* Work required
Search the data for the string "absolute", and report each line where it is found.

* Data provided

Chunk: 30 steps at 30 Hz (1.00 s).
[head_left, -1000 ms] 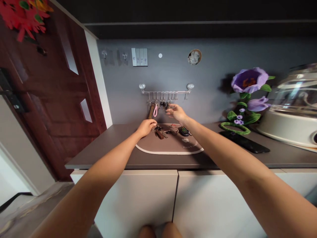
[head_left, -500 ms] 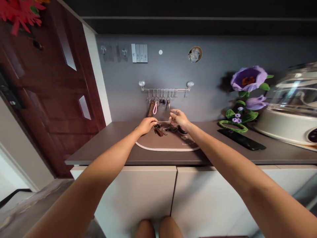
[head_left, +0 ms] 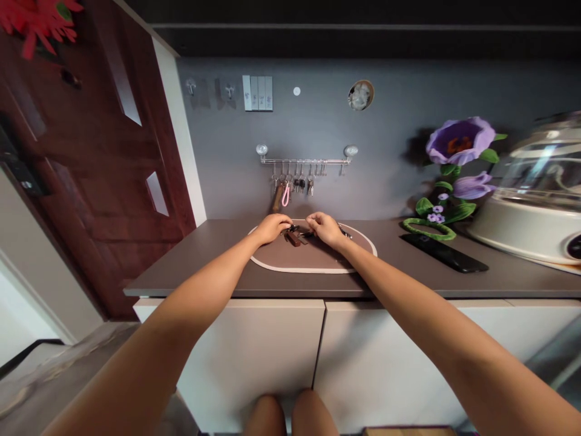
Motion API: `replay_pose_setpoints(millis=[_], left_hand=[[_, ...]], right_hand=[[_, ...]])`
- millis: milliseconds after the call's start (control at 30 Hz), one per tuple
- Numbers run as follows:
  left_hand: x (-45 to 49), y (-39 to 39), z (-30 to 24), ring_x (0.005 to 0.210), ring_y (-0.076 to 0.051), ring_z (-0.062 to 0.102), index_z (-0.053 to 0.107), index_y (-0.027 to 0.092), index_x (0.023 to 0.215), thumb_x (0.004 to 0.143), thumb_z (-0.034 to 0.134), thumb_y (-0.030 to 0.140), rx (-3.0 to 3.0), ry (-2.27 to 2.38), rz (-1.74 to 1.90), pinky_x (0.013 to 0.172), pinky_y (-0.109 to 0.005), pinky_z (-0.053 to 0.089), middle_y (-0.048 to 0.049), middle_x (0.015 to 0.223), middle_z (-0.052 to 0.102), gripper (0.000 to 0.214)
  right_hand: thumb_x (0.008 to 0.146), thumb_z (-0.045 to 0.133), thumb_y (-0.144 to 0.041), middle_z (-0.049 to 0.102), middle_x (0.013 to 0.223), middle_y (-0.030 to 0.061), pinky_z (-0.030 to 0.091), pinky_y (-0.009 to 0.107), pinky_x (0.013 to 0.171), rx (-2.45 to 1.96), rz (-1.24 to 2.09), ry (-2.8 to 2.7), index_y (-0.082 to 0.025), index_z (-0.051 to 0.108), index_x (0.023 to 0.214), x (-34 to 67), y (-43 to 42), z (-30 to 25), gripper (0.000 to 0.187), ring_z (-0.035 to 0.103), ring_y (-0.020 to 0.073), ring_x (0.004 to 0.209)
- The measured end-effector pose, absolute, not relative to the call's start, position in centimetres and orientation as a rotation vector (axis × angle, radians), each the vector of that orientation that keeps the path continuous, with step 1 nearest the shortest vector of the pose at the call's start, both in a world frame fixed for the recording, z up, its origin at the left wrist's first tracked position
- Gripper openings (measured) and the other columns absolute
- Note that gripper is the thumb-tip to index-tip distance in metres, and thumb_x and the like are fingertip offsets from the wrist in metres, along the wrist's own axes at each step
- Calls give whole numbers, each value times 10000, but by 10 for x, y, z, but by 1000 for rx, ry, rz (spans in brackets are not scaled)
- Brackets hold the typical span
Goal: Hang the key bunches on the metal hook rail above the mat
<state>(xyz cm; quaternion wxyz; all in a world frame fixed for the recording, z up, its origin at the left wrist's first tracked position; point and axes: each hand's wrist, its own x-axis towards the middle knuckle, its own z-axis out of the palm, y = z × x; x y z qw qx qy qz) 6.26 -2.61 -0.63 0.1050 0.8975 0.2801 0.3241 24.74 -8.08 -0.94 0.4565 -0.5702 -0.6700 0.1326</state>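
Lowered right hand from below hanging keys to loose keys on mat | with left hand at their left side | unclear whether pinching any in either grip | better separate one by one, gently, without dragging others

2 arms reach forward, left hand near right hand, fingers bent
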Motion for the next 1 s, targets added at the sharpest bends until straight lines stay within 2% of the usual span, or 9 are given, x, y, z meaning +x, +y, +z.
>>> replay_pose_setpoints(millis=[167, 300, 400, 533, 700, 1000], left_hand=[[62, -27, -6, 897, -173, 570, 648, 154, 925, 797, 449, 201, 2684, 825, 891, 834, -278, 409, -63, 969, 653, 241], [59, -21, -9, 933, -175, 556, 642, 162, 966, 795, 462, 230, 2730, 735, 832, 860, -282, 402, -75, 996, 632, 258], [57, -15, -13, 956, -165, 544, 633, 186, 997, 797, 469, 255, 2731, 666, 805, 890, -278, 388, -68, 1018, 614, 267], [56, -14, -12, 979, -161, 529, 638, 203, 989, 798, 479, 247, 2750, 538, 740, 916, -287, 366, -64, 1027, 611, 252], [55, -19, -6, 966, -158, 531, 662, 212, 918, 788, 499, 219, 2799, 401, 577, 905, -280, 360, -57, 994, 625, 209], [55, -21, -7, 893, -177, 521, 630, 196, 881, 682, 607, 220, 2791, 601, 646, 818, -299, 387, -40, 934, 597, 202]], right_hand=[[821, 448, -264, 631, 673, 40, 380, 232, 663, -1543, -24, -1855, -160, 603, 788, 241, -87, -12, 189, 549, 130, 637], [829, 429, -236, 660, 803, 100, 379, 248, 679, -1551, -156, -1983, -154, 618, 801, 237, -92, -15, 208, 578, 170, 727], [824, 430, -207, 664, 858, 112, 384, 254, 718, -1552, -188, -2034, -156, 627, 811, 235, -94, -17, 204, 586, 184, 792], [802, 448, -157, 662, 886, 97, 395, 253, 766, -1517, -146, -2021, -157, 629, 826, 241, -100, -14, 183, 585, 174, 833], [783, 452, -137, 653, 899, 75, 419, 274, 785, -1508, -1, -1734, -157, 607, 874, 262, -104, -7, 181, 584, 151, 816], [754, 476, -178, 647, 842, 47, 458, 276, 729, -1397, 180, -1433, -154, 589, 878, 278, -98, -4, 169, 582, 113, 676]])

* Written reply
- The measured end-effector pose, absolute, not relative to the call's start, position in centimetres and orientation as a rotation vector (axis × angle, radians), each the vector of that orientation that keeps the path continuous, with step 1 nearest the shortest vector of the pose at the call's start, both in a world frame fixed for the recording, z up, its origin at the left wrist's first tracked position
- Gripper openings (measured) and the other columns absolute

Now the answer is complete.